There are 1,986 households in the community where Gao lives and only two houses were damaged. "Although we were tired, I felt it was worthwhile when seeing that the residents were safe and sound," she said.
The earthquake affected thousands of people but there were no direct casualties. Transportation, communication, and supplies of water, electricity and heating were running normally with social stability ensured.
According to statistics, in Hezuo city of Gannan, more than 2,000 team leaders engaged in restoring order after the earthquake, evacuated over 30,000 people, and made over 4,500 patrols.
Given the fact that Gannan is a scarcely populated prefecture with diverse ethnic groups, team leaders are selected from those with high prestige among locals. This type of grassroots governance system can enhance capabilities of public management and security support, said Zhao Lingmin with the political and legal affairs commission of Hezuo.
"Under this system, conflicts can be effectively resolved and people can have a face-to-face talk with their team leaders," said Liu Min, a researcher with Gansu Academy of Social Sciences.

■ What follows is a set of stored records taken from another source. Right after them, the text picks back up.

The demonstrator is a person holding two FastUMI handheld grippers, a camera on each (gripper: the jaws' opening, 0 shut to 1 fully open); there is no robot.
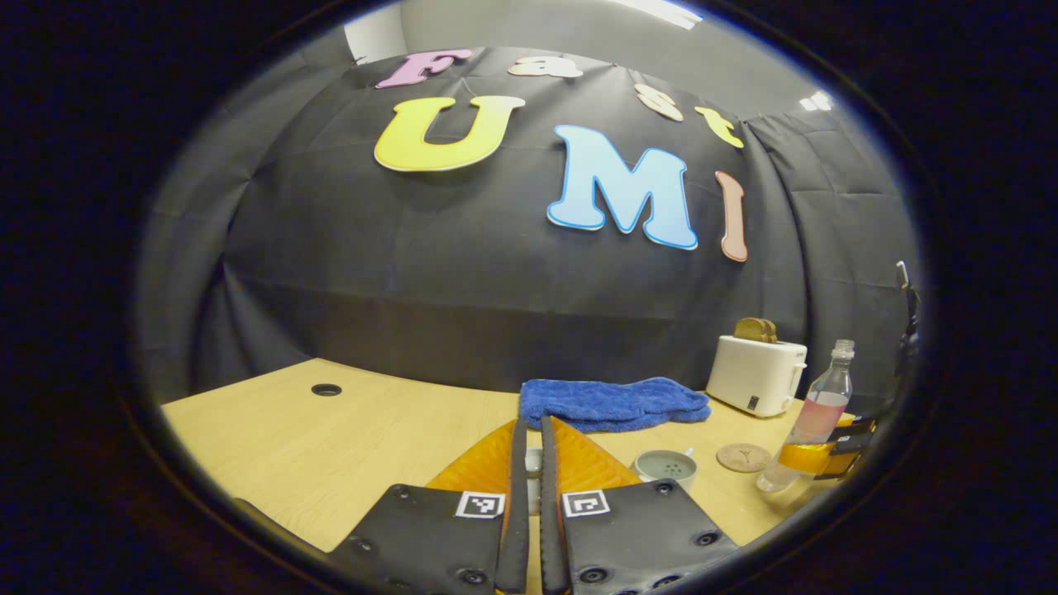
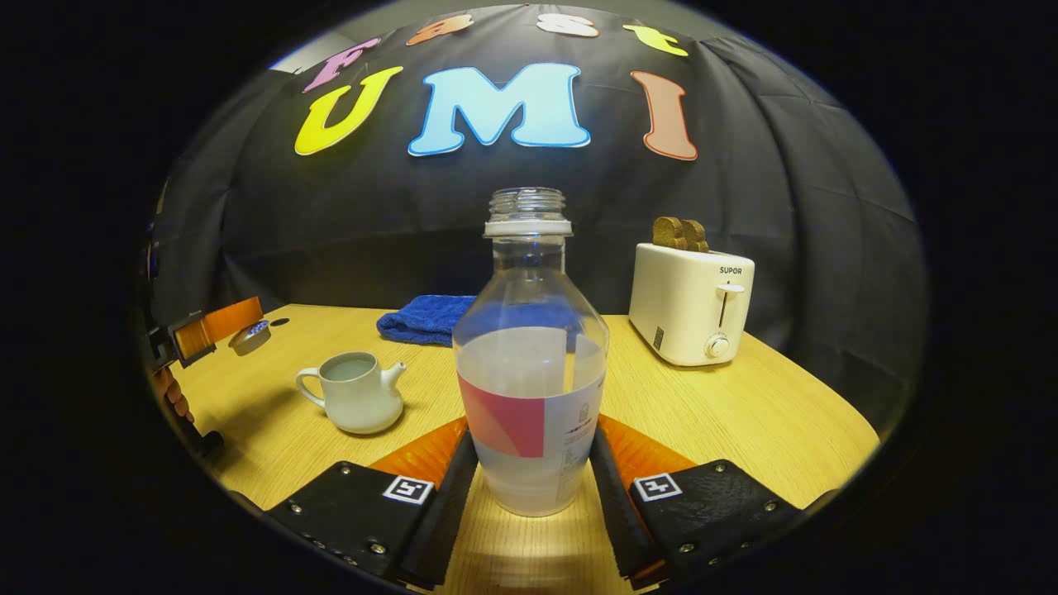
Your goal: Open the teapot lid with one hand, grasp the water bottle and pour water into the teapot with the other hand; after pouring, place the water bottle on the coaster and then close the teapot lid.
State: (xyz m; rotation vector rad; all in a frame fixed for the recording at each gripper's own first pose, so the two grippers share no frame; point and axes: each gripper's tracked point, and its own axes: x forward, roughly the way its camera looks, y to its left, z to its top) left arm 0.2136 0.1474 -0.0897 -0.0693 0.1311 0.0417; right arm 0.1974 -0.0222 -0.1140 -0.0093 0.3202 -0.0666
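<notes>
In the left gripper view my left gripper (image 1: pixel 533 428) is shut on the teapot lid (image 1: pixel 533 473), a pale sliver between its fingers. The right gripper view shows that gripper (image 2: pixel 194 339) at far left, holding the round lid (image 2: pixel 249 337) above the table. The pale teapot (image 2: pixel 357 402) stands open with its strainer holes showing (image 1: pixel 666 465). My right gripper (image 2: pixel 531 442) is shut on the clear, uncapped water bottle (image 2: pixel 529 364), partly filled, its base at the tabletop. From the left, the bottle (image 1: pixel 817 411) leans slightly in the right gripper (image 1: pixel 828 455), just right of the round coaster (image 1: pixel 742 457).
A white toaster (image 2: pixel 691 304) holding bread stands at the back right (image 1: pixel 756 376). A folded blue towel (image 1: pixel 612 402) lies behind the teapot (image 2: pixel 426 318). The wooden table (image 1: pixel 331 446) has a cable hole (image 1: pixel 326 389) at its far left. A hand (image 2: pixel 171 394) grips the left tool.
</notes>
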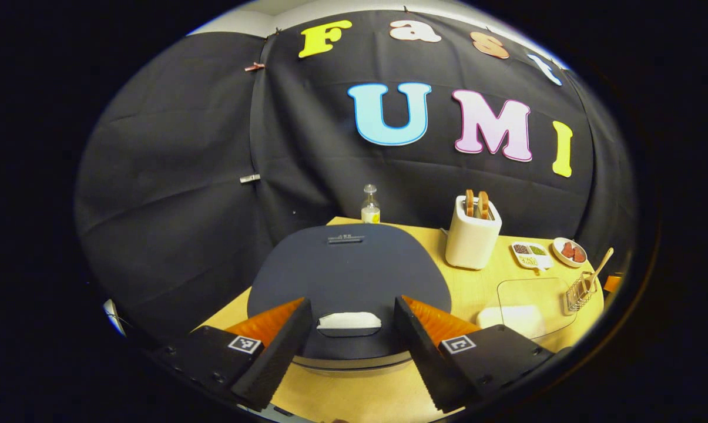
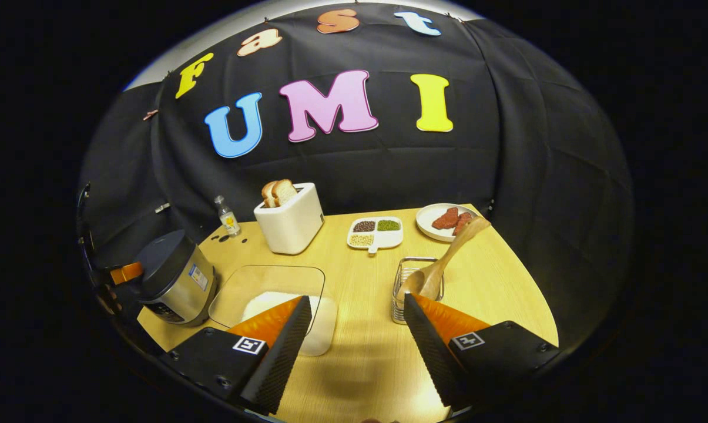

Since the popularization of the system, the number of disputes in Gannan has diminished for three consecutive years, with 98 percent successfully handled. The number of criminal cases decreased by 6.54 percent year on year, with public security cases down 13 percent.
Changes have also happened to the villagers, who are no longer reluctant to speak their minds and now actively ask their team leaders for help. The trust between Tenmolon and the villagers have been strengthened.
"I used to knock on their doors to talk, but now they are willing to strike up a conversation with me, which gives me a strong sense of achievement and more responsibilities as well," Tenmolon said.